This is the astonishing view that grips the first time visitor emerging from that same 'window'. A hands and knees crawl along the right hand ledge leads to the Bridge.  The water at the bottom of the pot eventually finds its way underground, travels underneath the River Ribble, and emerges in the dark pool of Turn Dub - over a mile away.  This was proved by dye-testing.

Picture by kind permission of Paul Whittaker

In heavy rain, two cavers emerge from the Dolly Tubs and witness the astonishing spectacle that is Alum Pot: steam billowing out of the depths of the great shaft.

Picture by kind permission of Paul Whittaker

Tackling The Bridge.  This is a massive slab tilted across the shaft at an acute angle and, back in 2006 when I last did it, it gave me a touch of the eebie-jeebies!  I don't usually mind heights, but a 150 foot drop on each side of a moss and algae covered boulder can test even the strongest nerves!  Northern Caves pulls no punches: 'A rope is necessary to tackle this obstacle since a slip is invariably fatal.'  Think we get the message!



 Slightly less intimidating, but equally beautiful, is this Silurian 'erratic' resting on the limestone on Fell Close Moor nearby.  I went in search of Fell Close Cave, only to discover the entrance was snowed under!  This boulder was dropped by the Ribblesdale glacier about 14 000 years ago.  I don't think it's about to go anywhere now!


Freezing didn't quite describe it.  Fed up at missing my beloved little cave, I huddled amongst masses of sheep and rabbit muck for my butties, inside this ancient sheep shelter.
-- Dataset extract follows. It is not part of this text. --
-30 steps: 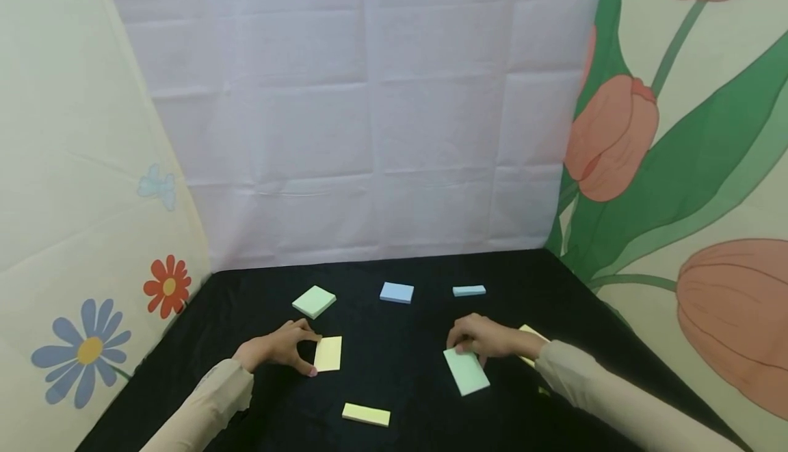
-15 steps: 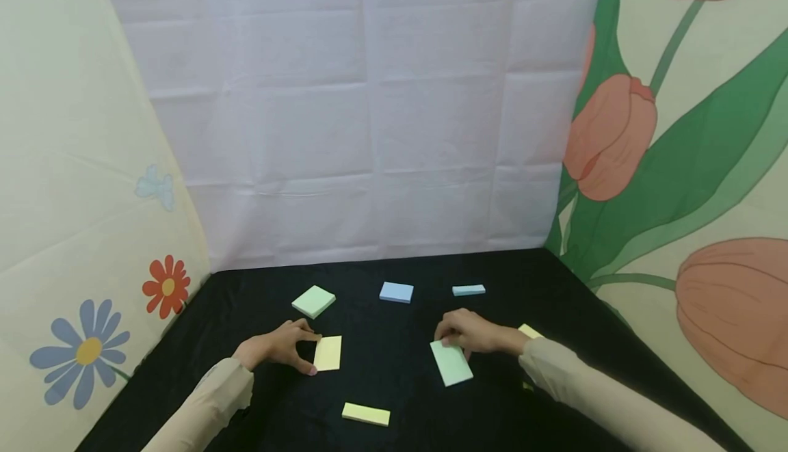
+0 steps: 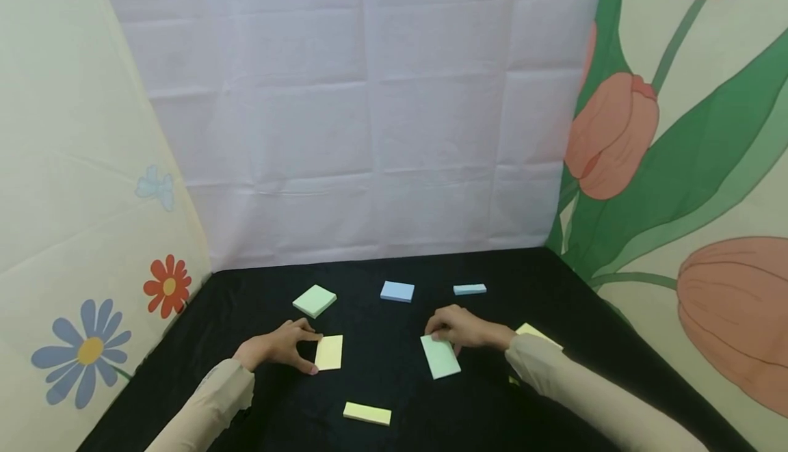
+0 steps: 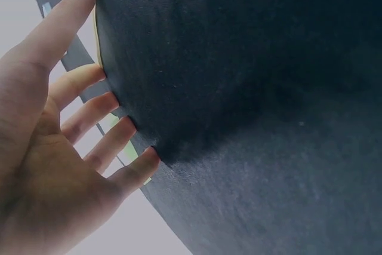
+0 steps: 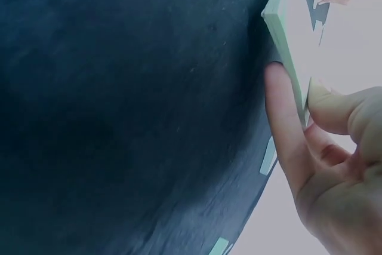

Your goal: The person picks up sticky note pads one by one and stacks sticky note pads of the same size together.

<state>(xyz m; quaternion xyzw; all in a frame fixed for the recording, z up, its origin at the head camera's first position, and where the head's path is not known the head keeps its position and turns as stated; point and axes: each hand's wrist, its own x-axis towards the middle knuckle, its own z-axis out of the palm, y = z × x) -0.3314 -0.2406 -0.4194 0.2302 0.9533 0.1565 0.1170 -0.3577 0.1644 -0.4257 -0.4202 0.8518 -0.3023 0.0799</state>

A gulp from the flask and it was back to the limestone. There are some stunning pavements up on Fell Close and here is one of them.  Note the famous karen grooving caused by water action on the clints, with the deep grykes in between.  These pavements were swept clean by the Ribblesdale glacier removing all the material that once lay above.


The top entrance to Upper Long Churn Cave.  Both Long Churns connect with Alum Pot.  Just inside this entrance is the 3 metre water chute into 'Doctor Bannister's Handbasin' - a deep pool 20 feet wide where the stream has carved through a joint in the limestone to meet the next bedding plane just below the surface.  The source of the name is unknown, but it has been in place since at least the 18th century.  We'll leave our 'doctor's' appointment for later and reach the handbasin a far less risky way - by the bottom entrance.


Snow cornices overhang the entrance to Lower Long Churn Cave.  The bottom entrance to Upper Long Churn can be seen to the right of the hawthorn.  These dry, collapsed entrances mark a former route of the beck before it changed its direction and found a new route underground.


Three great limestone country wonders:  Penyghent in the background, Alum Pot, and the gaping entrance to Lower Long Churn Cave.  These caves flood easily and dangerously - so it is essential to choose the correct weather conditions.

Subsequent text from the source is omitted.